• [WHAT THE EXERCISE ASKS]: Set down the data below without change, skipping the pictures it holds.
__________________________________________________
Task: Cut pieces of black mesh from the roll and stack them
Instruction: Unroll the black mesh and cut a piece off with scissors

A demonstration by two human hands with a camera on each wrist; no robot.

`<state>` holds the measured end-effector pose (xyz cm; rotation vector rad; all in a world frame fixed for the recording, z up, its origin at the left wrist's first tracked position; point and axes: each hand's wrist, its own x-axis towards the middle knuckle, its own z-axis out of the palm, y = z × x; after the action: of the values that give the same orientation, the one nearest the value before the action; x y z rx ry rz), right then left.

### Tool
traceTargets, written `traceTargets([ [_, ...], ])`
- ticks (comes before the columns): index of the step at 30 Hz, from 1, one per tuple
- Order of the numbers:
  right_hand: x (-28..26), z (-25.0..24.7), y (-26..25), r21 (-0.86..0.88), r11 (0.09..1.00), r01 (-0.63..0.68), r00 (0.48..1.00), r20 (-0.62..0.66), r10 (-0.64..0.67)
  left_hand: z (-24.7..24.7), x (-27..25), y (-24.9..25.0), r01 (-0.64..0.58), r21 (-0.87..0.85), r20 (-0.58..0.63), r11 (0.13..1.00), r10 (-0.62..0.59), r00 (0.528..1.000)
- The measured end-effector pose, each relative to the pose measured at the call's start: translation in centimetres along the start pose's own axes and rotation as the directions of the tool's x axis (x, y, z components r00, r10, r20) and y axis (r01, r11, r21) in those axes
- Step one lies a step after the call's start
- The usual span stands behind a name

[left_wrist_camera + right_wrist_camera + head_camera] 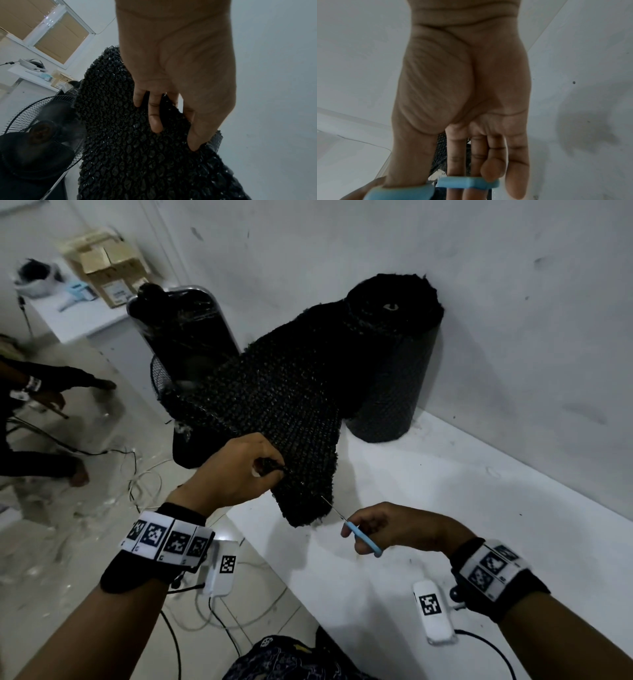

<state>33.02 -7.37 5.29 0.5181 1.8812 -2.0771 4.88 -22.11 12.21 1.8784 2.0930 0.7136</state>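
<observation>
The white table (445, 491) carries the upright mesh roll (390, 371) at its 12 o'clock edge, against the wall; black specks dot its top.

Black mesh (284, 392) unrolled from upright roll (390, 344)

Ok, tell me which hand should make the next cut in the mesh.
The right hand. It already holds the scissors, blades pointing at the mesh edge that hangs off the table. The left hand is busy pinching the mesh to hold it up, so it should probably stay there.
</observation>
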Motion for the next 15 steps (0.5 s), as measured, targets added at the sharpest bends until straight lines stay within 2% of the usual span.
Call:
traceTargets([
  [6,0.11,-0.36,-0.10,-0.006,1.000,0.022,1.000,0.006,-0.022,-0.26,0.01,-0.02,0.000,-0.018,-0.016,1.000,0.000,1.000],
  [11,0.01,-0.65,-0.38,0.064,0.998,0.021,0.998,0.058,-0.024,-0.36,0.02,-0.03,0.009,-0.050,0.004,0.999,-0.009,1.000],
  [15,0.18,-0.85,-0.73,0.038,0.998,0.045,0.998,0.039,-0.047,-0.59,0.11,-0.05,0.006,-0.068,0.012,0.998,-0.005,1.000],
])
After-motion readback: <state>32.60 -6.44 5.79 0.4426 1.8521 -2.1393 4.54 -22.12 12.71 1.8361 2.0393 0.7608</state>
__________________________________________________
• [ANSWER BOX]:
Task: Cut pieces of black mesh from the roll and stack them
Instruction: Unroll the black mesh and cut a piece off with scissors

A demonstration by two human hands with a camera on each wrist; no robot.

`<state>` holds the measured end-effector pose (xyz cm; rotation vector rad; all in a world frame fixed for the recording, z up, its origin at the left wrist's first tracked position; point and axes: each hand's wrist, its own x-axis towards the middle knuckle, its own z-axis out of the palm, y = z × x; after the action: of the values that give the same orientation, the one nearest the value before the action; x y z rx ry rz), right then left.

### Tool
traceTargets, written `traceTargets([ [_, ...], ])`
- ticks (comes before the columns): index of the step at 30 Hz, from 1, one per tuple
- Order of the numbers:
  right_hand: x (-28..26), z (-25.0..24.7), y (-26..25), r21 (-0.86..0.88), r11 (0.09..1.00), r01 (-0.63..0.68), r00 (0.48..1.00), r20 (-0.62..0.66), r10 (-0.64..0.67)
  left_hand: z (-24.7..24.7), x (-27..25), y (-24.9..25.0), r01 (-0.64..0.58), r21 (-0.87..0.85), r20 (-0.58..0.63), r11 (0.13..1.00), r10 (-0.62..0.59), r00 (0.528..1.000)
- The measured end-effector pose, each relative to the pose measured at the call's start: translation in centimetres along the start pose's own axes and rotation as the directions of the tool's x axis (x, y, z components r00, r10, r20) and y axis (r01, r11, r21) in those axes
- Step one lies a step after the call's start
- The usual span stands behind a name

[left_wrist_camera + right_wrist_camera + head_camera] 

<state>33.02 -7.37 5.29 0.5181 1.8812 -2.0771 4.88 -22.11 12.21 1.8784 2.0930 0.7136</state>
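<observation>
The white table (445, 491) carries the upright mesh roll (390, 371) at its 12 o'clock edge, against the wall; black specks dot its top.

Black mesh (284, 392) unrolled from upright roll (390, 344)

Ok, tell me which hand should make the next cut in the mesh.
The right hand. It already holds the scissors, blades pointing at the mesh edge that hangs off the table. The left hand is busy pinching the mesh to hold it up, so it should probably stay there.
</observation>
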Motion for the next 15 steps (0.5 s), as measured, targets added at the sharpest bends until straight lines stay within 2% of the usual span.
Call:
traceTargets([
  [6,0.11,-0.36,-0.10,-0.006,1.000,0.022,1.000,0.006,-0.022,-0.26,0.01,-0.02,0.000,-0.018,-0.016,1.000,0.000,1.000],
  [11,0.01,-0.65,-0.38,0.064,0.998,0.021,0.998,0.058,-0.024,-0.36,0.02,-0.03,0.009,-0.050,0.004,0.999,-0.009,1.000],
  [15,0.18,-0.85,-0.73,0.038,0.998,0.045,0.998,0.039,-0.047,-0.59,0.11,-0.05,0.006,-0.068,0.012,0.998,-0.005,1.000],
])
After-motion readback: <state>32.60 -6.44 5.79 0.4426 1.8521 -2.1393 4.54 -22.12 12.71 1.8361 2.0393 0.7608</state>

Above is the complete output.